Die Amerikanerin hat sich Automobile aller Alters- und Preisklassen als Hauptmotiv genommen und füllt mit ihren Bildern inzwischen ganze Ausstellungen. Die Liebe zum Automobil begann schon früh. Bereits als Vorschulkind spielte sie mit Hot Wheels Autos anstatt mit Puppen.

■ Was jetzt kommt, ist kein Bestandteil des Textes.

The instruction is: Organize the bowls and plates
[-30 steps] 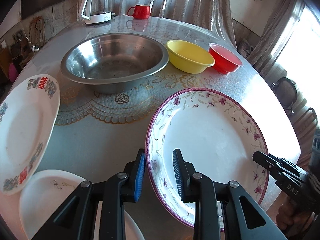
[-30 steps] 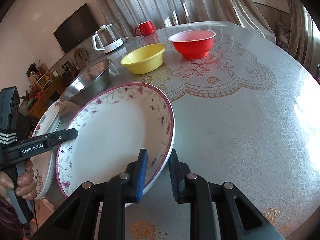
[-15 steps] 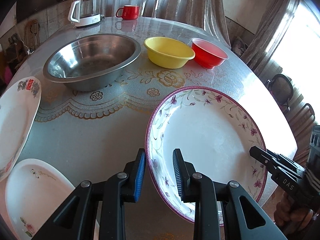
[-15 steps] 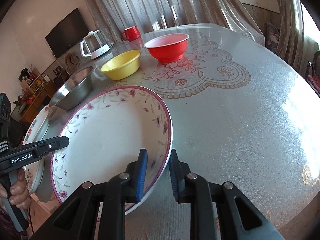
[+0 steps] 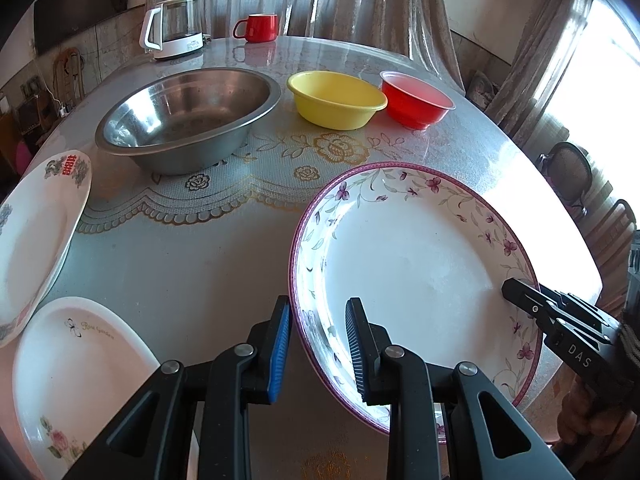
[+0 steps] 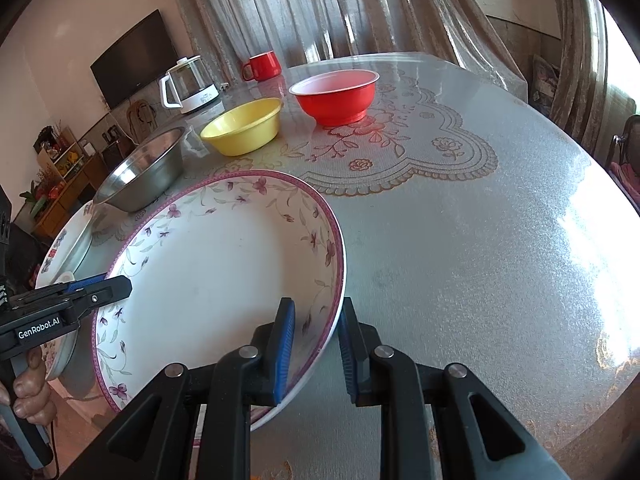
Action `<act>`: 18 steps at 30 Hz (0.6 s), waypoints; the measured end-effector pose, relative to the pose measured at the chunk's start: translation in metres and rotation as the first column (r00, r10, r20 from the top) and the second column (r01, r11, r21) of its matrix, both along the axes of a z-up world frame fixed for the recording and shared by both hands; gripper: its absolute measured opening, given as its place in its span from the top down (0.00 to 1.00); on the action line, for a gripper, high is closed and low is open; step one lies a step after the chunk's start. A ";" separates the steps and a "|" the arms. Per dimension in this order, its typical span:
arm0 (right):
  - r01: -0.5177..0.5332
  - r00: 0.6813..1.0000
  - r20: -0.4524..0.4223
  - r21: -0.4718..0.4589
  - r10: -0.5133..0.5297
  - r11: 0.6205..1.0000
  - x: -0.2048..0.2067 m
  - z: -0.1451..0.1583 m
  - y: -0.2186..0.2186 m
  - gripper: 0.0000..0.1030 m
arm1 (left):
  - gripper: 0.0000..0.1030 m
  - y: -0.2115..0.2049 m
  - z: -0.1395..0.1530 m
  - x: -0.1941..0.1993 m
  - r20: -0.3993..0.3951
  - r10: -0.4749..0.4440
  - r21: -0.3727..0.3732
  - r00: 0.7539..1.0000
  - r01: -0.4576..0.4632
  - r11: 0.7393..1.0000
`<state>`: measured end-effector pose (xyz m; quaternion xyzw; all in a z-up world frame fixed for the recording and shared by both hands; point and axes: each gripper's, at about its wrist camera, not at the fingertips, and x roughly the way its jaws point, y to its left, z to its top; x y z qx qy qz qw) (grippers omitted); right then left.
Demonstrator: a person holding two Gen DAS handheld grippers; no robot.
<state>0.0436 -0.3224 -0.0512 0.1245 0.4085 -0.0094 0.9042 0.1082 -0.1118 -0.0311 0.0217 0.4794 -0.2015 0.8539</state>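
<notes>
A large white plate with a purple floral rim (image 5: 412,264) is held above the table by both grippers. My left gripper (image 5: 318,328) is shut on its near left rim. My right gripper (image 6: 316,330) is shut on its opposite rim (image 6: 208,280); its tip also shows in the left wrist view (image 5: 520,292). A steel bowl (image 5: 188,116), a yellow bowl (image 5: 336,98) and a red bowl (image 5: 416,98) stand in a row at the back. Two white plates (image 5: 40,224) (image 5: 76,368) lie at the left.
A kettle (image 5: 172,26) and a red mug (image 5: 258,27) stand at the table's far edge before the curtains. The round table (image 6: 460,240) has a lace-patterned cover. Chairs (image 5: 568,168) stand to the right. A TV (image 6: 132,58) hangs on the wall.
Both grippers have moved the floral plate to the right across the table, away from the plates at the left. Both holds are unchanged.
</notes>
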 end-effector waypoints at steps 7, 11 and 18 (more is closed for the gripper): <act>-0.020 1.000 0.000 -0.009 0.020 1.000 -0.005 -0.001 0.001 0.80 | 0.74 0.007 0.001 -0.009 -0.026 0.003 -0.031 1.000 -0.004 1.000; -0.021 1.000 -0.003 -0.020 0.021 1.000 -0.005 0.000 0.002 0.80 | 0.75 0.007 -0.002 -0.015 -0.036 0.001 -0.030 0.999 -0.002 1.000; -0.033 0.999 0.000 -0.026 0.033 0.999 -0.010 0.000 0.007 0.81 | 0.76 0.008 -0.006 -0.019 -0.036 0.007 -0.021 0.999 -0.008 1.000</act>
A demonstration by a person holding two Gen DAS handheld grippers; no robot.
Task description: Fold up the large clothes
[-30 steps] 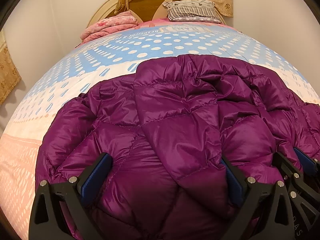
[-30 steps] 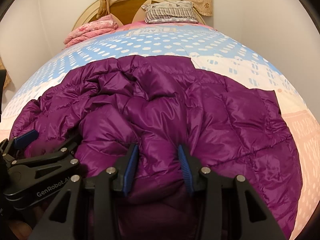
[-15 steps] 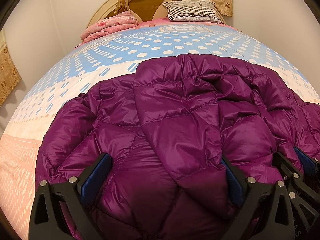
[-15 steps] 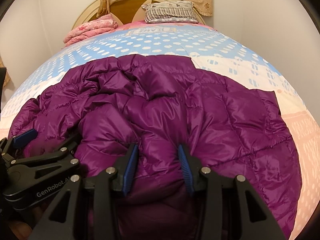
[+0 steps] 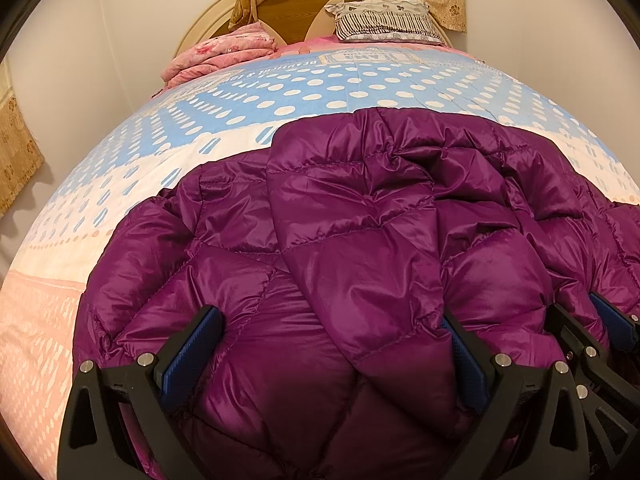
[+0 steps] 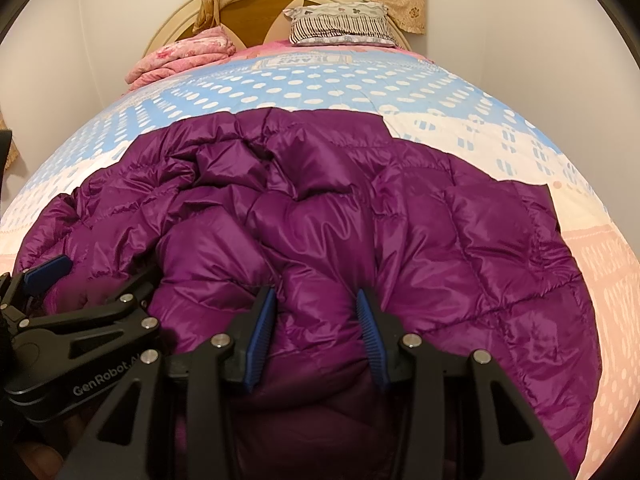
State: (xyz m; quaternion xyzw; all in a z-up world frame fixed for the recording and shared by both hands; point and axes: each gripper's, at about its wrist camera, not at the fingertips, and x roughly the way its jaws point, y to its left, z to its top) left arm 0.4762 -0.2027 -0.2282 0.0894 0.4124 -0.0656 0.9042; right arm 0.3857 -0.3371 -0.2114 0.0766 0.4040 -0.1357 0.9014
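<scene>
The purple down jacket (image 5: 360,264) lay across the bed (image 5: 280,92), long axis running from 9 to 3 o'clock, bulk toward 12. The right hand-held gripper (image 6: 316,332) pinched its near hem; the left hand-held gripper (image 5: 332,352), alongside at 9 o'clock, stood spread wide over the fabric, gripping nothing.

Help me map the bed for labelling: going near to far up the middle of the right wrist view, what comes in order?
Right hand-held gripper → purple down jacket → blue polka-dot bedspread → striped pillow → headboard.
</scene>
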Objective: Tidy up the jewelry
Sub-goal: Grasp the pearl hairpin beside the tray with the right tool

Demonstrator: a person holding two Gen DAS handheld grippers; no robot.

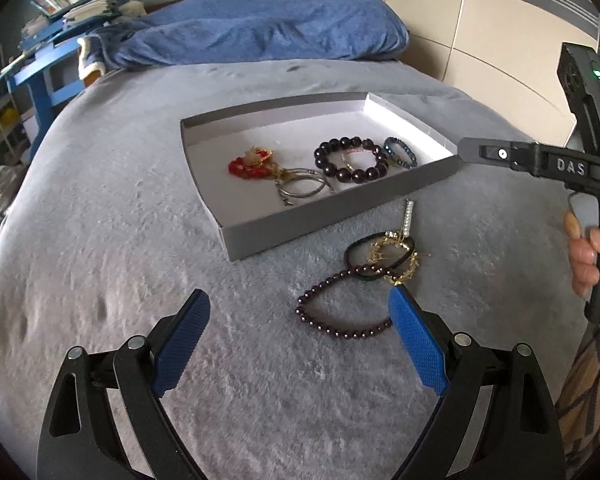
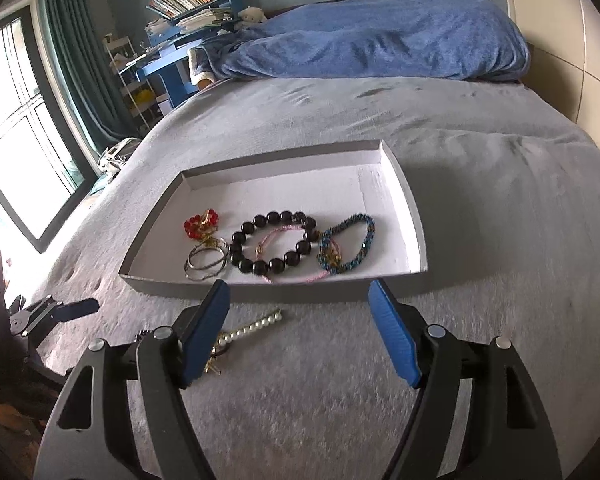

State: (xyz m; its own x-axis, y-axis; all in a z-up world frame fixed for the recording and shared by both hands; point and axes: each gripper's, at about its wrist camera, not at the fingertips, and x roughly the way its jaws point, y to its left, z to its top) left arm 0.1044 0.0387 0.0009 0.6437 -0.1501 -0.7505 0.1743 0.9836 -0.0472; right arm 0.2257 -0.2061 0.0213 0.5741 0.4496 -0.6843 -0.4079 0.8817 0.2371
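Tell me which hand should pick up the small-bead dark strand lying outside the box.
Left. Its open tongs already frame the dark bead strand on the blanket, while the right tongs face the box, empty.

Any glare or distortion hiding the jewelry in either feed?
Left wrist view: even light, sharp; fisheye bows the tray edges, yet the small-bead necklace reads clearly. Right wrist view: the window is blown out at left, but the tray's contents stay legible.

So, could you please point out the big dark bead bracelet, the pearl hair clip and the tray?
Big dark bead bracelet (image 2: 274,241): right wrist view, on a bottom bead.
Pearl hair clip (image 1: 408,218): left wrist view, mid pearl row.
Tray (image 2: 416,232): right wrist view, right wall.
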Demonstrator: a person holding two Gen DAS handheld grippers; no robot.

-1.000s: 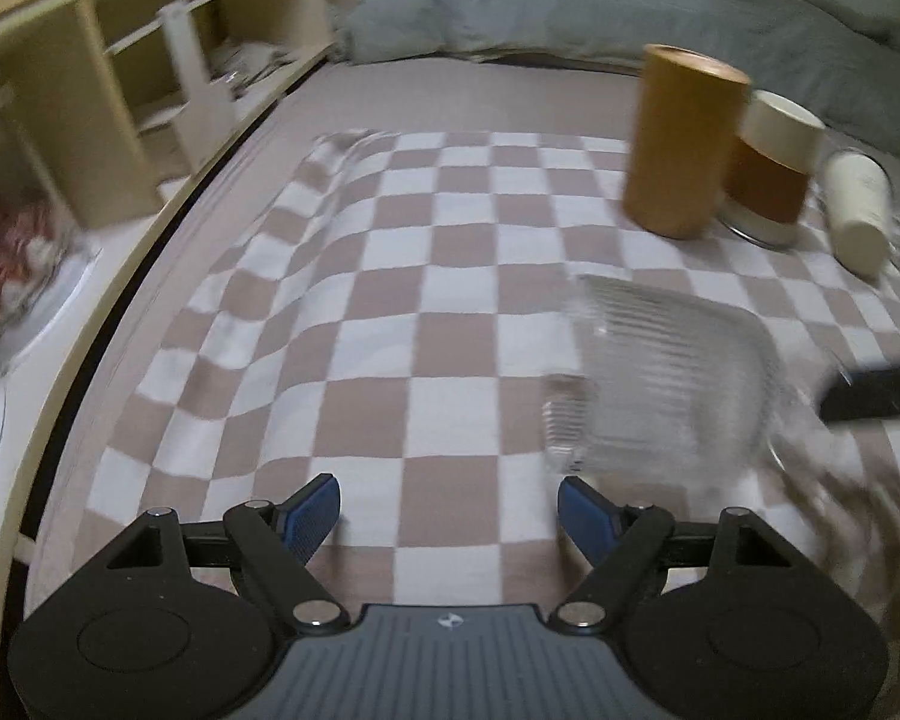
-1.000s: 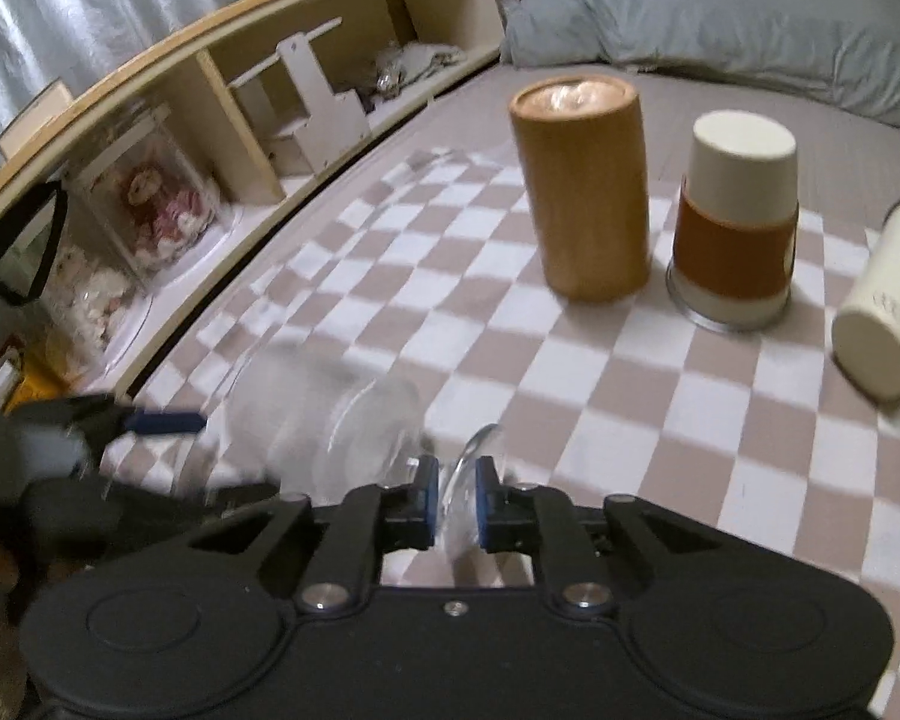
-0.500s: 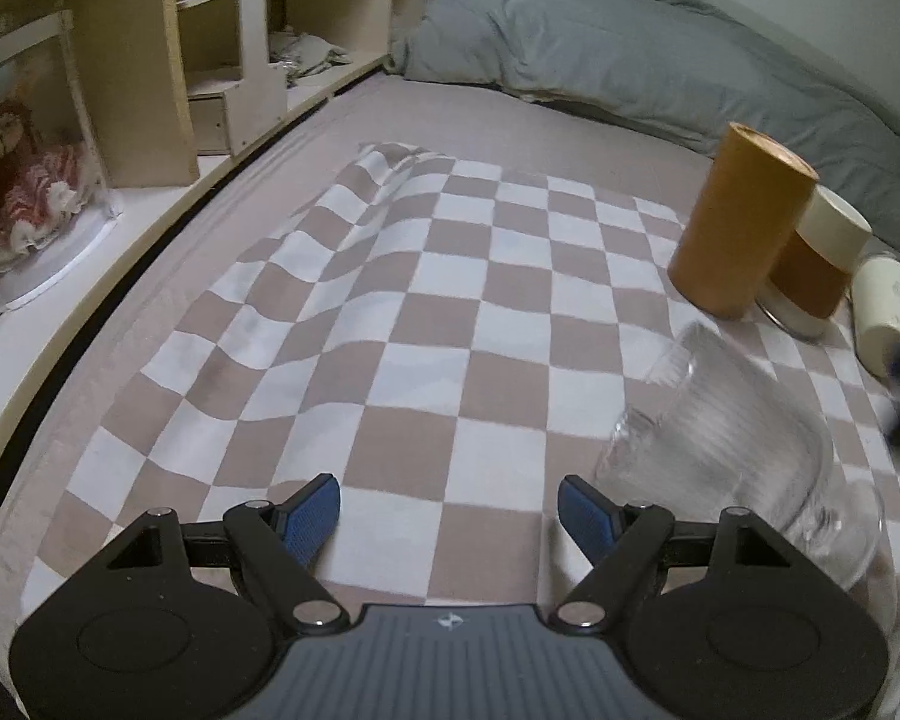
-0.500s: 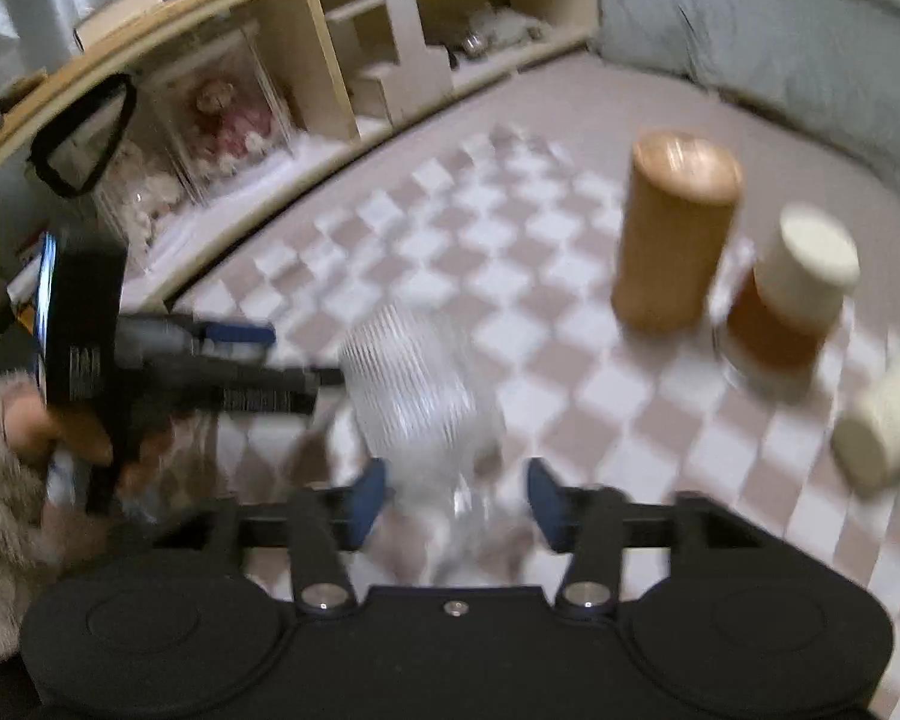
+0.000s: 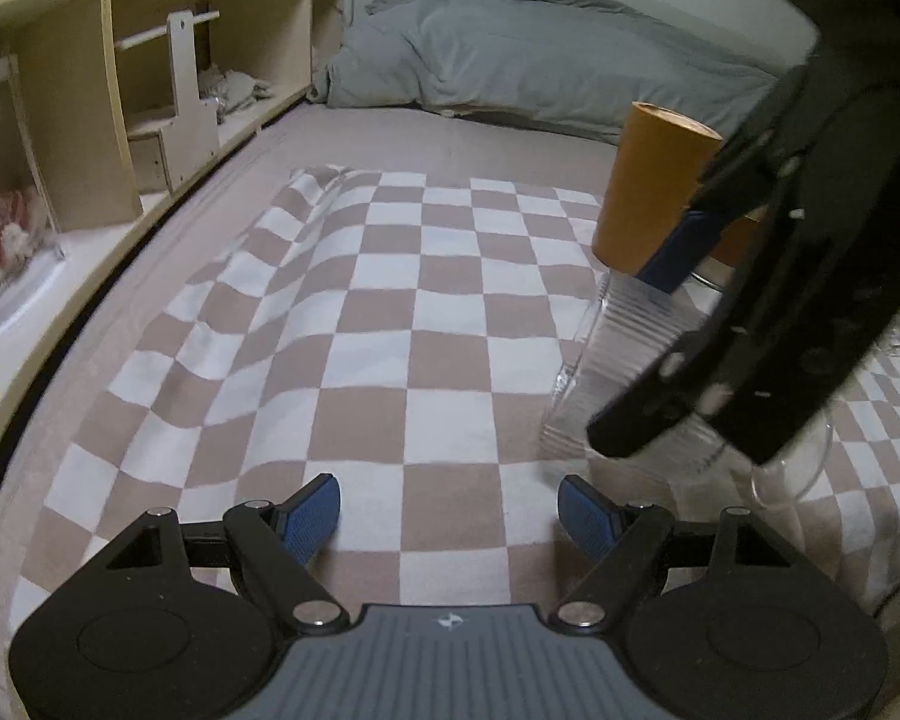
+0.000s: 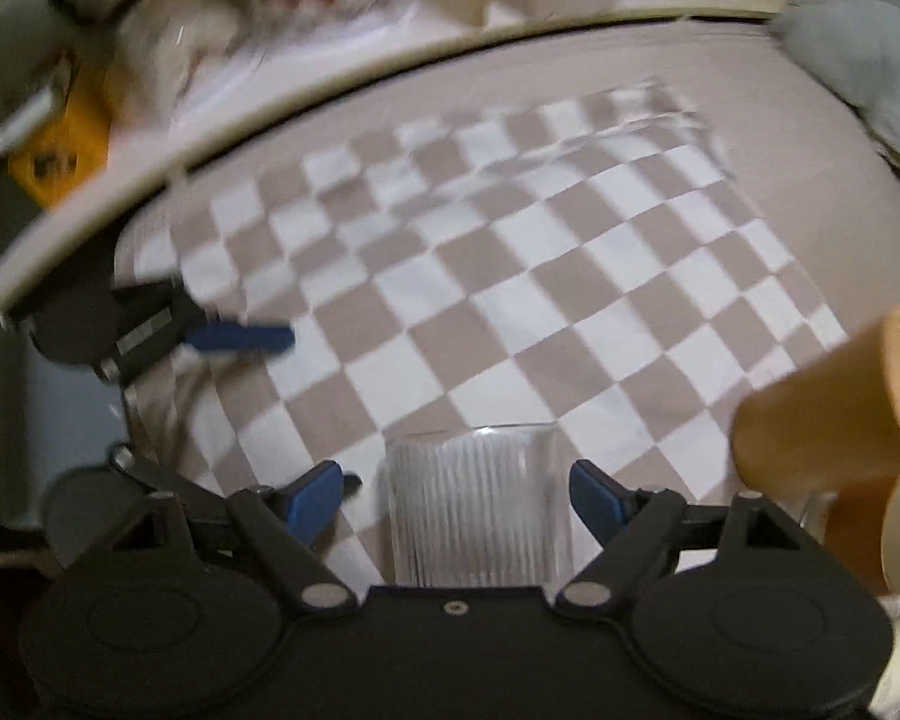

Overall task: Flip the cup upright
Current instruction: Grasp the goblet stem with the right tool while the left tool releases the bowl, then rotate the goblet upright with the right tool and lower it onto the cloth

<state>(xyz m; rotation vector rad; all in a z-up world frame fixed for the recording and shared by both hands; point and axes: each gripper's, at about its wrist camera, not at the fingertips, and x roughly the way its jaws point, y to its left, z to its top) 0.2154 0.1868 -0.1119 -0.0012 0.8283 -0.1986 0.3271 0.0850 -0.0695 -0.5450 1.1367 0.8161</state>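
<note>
The ribbed glass cup (image 6: 477, 504) stands on the checkered cloth (image 5: 390, 312), between the spread fingers of the right gripper (image 6: 456, 495), neither pad touching it. The left gripper (image 5: 448, 507) hovers nearby, also spread and holding nothing. An orange cylinder (image 5: 648, 192) stands just behind the cup. Wooden shelving (image 5: 120, 108) borders the bed; a grey duvet (image 5: 540, 66) lies beyond.

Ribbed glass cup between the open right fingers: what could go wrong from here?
1. The right gripper is open around the ribbed glass cup, not touching it; on the soft checkered cloth the cup may tip.
2. The orange cylinder stands close on the right; a swing could knock it over.
3. The left gripper hangs open nearby and could collide.
</note>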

„Eine Corvette-Werkstatt in der Nähe meines Elternhauses“, so schildert Cheryl Kelley „beflügelte meine Fantasie.“ Heute zählt die 44-jährige zu den Künstlern, die sich in den Staaten in Sachen Photorealismus einen Namen gemacht haben. Ihre nächste Ausstellung wird in Oklahoma City Museum sein und als zentrales Thema Muscle Cars haben. Von Ron Kleemans Rennwagen zu Tom Blackwells Motorrädern – viele der künstlerischen Werke beschäftigen sich mit Klassikern. „Amerika und Auto-Kultur, „so die Museums-Kuratorin Jennifer Klos „das gehört einfach zusammen.“ Photorealismus ist eine der Kunstrichtungen, die in den USA zur Zeit einen wahren Aufschwung erleben. Einer der Pioniere der Bewegung war Robert Bechtle, der für seine im Sonnenlicht gleißenden Straßenszenen von San Francisco mit klassischen Fahrzeugen berühmt wurde. Seine Arbeit ’68 Cadillac‘ zählt zu den Meisterwerken dieser Szene.